Wichtige Differenzialdiagnosen hierzu sind OD-Läsionen und Chondroblastoma. Gerade bei OD-Läsionen als auch bei dorsalen Patelladefekten spielt die sensible Behandlung von Knochendefekten eine enorme Rolle im Erreichen eines guten Gesamtergebnisses der osteochondralen Reparatur. Stattgehabte Frakturen der Patella infolge konservativer aber auch operativer Versorgung hinterlassen nicht selten chronische rein chondrale und osteochondrale Defekte an der Patellarückfläche. Die klassische Ursache für einen retropatellaren Knorpelschaden ist aber die primäre laterale Patellaluxation [3]. In diesen Fällen kommt es häufig zu Schäden im Bereich der distalen medialen Patellarückfläche. Diese können assoziiert sein mit Contre-coup-Schäden im Bereich der proximalen lateralen Femurkondyle. Im Rahmen der akuten Patellaluxation beträgt das Auftreten einer begleitenden osteochondralen Fraktur (Abb. 1) zwischen 20 und 60 % [4]. Während bei der akuten Patellaluxation vorwiegend retropatellare Defekte auftreten, kann bei der habituellen Patellaluxation durch den ruckartigen Zug des M. quadriceps bei der Spontanreposition eine Abscherfraktur eher an der lateralen Femurkondyle verursacht werden.

Diese chondralen oder häufiger osteochondralen Abscherfrakturen werden umgangssprachlich auch oft „Flakes“ genannt. Diese Konstellation bedeutet in den meisten Fällen eine dringende Operationsindikation, um nicht die Möglichkeit zu verpassen, das Fragment in toto zu refixieren. Chronische Patellainstabilitäten, welche sich mit oder ohne initiale Knorpelschäden entwickelt haben, führen dann sehr oft zu chronisch und damit automatisch degenerativen, meist retropatellären Knorpelschäden. Diese befinden sich nicht immer zwingend im Bereich der medialen Patellarückseite, sondern haben sich oft nach zentral und weiter ausgebreitet (Abb. 2). Der mediale Begrenzungsrand des Schadens ist häufig nicht mehr rein chondral, sondern oft bereits nach ganz medial hin komplett degenerativ verändert und stellt damit automatisch eine chirurgische Herausforderung dar im Sinne einer potenziellen Refixation von Trägermaterialien.
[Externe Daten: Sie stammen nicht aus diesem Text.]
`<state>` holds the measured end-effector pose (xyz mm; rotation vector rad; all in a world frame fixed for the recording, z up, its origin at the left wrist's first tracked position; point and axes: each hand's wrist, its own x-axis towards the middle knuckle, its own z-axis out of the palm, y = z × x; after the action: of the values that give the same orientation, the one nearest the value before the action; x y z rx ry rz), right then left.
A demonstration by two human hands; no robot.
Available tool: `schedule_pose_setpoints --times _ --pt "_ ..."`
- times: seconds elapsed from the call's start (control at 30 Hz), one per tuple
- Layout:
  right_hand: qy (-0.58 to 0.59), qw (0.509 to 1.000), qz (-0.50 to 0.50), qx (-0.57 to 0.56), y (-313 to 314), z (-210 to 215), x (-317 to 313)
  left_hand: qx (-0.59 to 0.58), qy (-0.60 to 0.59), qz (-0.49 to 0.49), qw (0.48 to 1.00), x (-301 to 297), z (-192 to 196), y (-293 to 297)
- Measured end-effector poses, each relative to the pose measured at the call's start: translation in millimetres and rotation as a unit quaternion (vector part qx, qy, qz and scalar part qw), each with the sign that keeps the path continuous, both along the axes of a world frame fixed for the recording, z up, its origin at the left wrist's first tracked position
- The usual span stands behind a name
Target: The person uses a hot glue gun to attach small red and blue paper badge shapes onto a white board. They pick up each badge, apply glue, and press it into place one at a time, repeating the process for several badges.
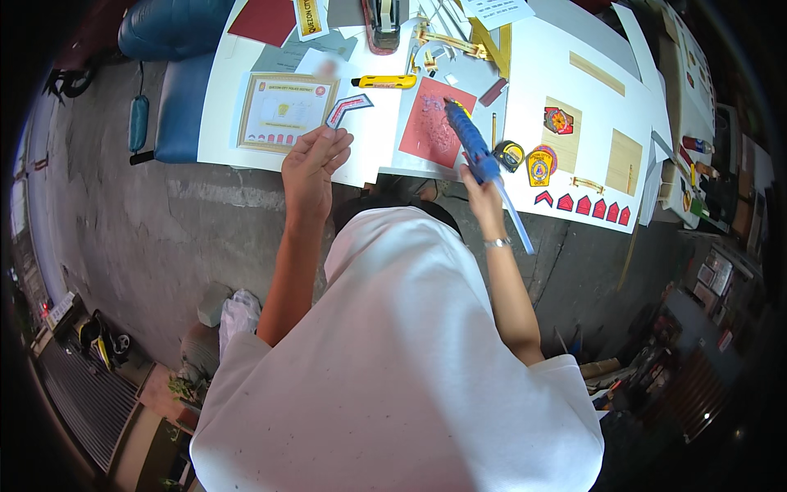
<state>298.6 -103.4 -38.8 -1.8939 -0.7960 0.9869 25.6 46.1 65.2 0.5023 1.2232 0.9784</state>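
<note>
Between the thumb and fingers of my left hand (315,164) is a chevron-shaped patch (348,107), red and white with a dark edge, held up over the table. My right hand (482,193) grips a blue hot glue gun (469,135) by its handle, and a pale glue stick trails from its back end. The gun's tip hangs over a red sheet (426,146) marked with whitish residue. A framed certificate (288,112) lies left of my left hand. Just beyond the patch rests a yellow utility knife (384,82).
On the white board (525,184) at right are several small red patches (584,205), a yellow badge patch (540,166) and wooden pieces (630,156). A tape measure (509,154) sits beside the glue gun. Farther back stands a tape dispenser (384,29). A blue padded seat (182,111) adjoins the table's left edge.
</note>
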Motion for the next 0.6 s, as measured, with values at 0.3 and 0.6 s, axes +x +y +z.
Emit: schedule_pose_setpoints --times 0.3,0.6 --pt "-0.144 0.987 -0.033 -0.065 24.5 -112.3 -18.0 0.02 -0.006 -0.033 0.999 -23.5 -7.7 6.6" --pt "-0.32 0.945 -0.065 0.014 20.5 -134.5 -27.6 0.068 0.025 -0.085 0.994 -30.3 6.9 16.3"
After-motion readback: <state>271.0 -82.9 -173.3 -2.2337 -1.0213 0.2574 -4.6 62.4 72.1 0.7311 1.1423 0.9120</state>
Diese chronisch instabilen Patienten haben eher selten chronische trochleäre Schäden. Eine Knorpeltherapie kann hier nur funktionieren, wenn man die bestehende Co-Pathologie ausschaltet. Im weiteren Fortschritt trifft man dann auf bifokale patello-trochleäre Schäden, welche sich in den größten Anteilen der Durchbewegung küssen. Hier besteht per se eine Kontraindikation für eine Knorpeltherapie. Oft sieht sich der Arzt aber konfrontiert mit jungen Patienten und einer deutlichen Einschränkung der Aktivität. Hier kann nur individuell und oft nicht mehr Leitlinien-gerecht gehandelt werden. Die Indikation für teil-prothetische Versorgungsvarianten kann geprüft werden [5]. Ein nicht geringer Anteil an Patienten leidet unter einer globalen Chondromalazie des retropatellaren Knorpels. Diese flächige Erweichung geht ohne bedeutende Substanzdefekte einher. Typische Belastungsbeschwerden werden beschrieben. Ein Auftrainieren der Muskulatur ist für die Patienten sehr oft nur eingeschränkt möglich, weil der Schmerz während des Trainings exazerbiert. Bei diesem Patientengut fällt eine optimale Behandlung oft schwer, da operative Verfahren wenig zielführend sind und konservative frustran.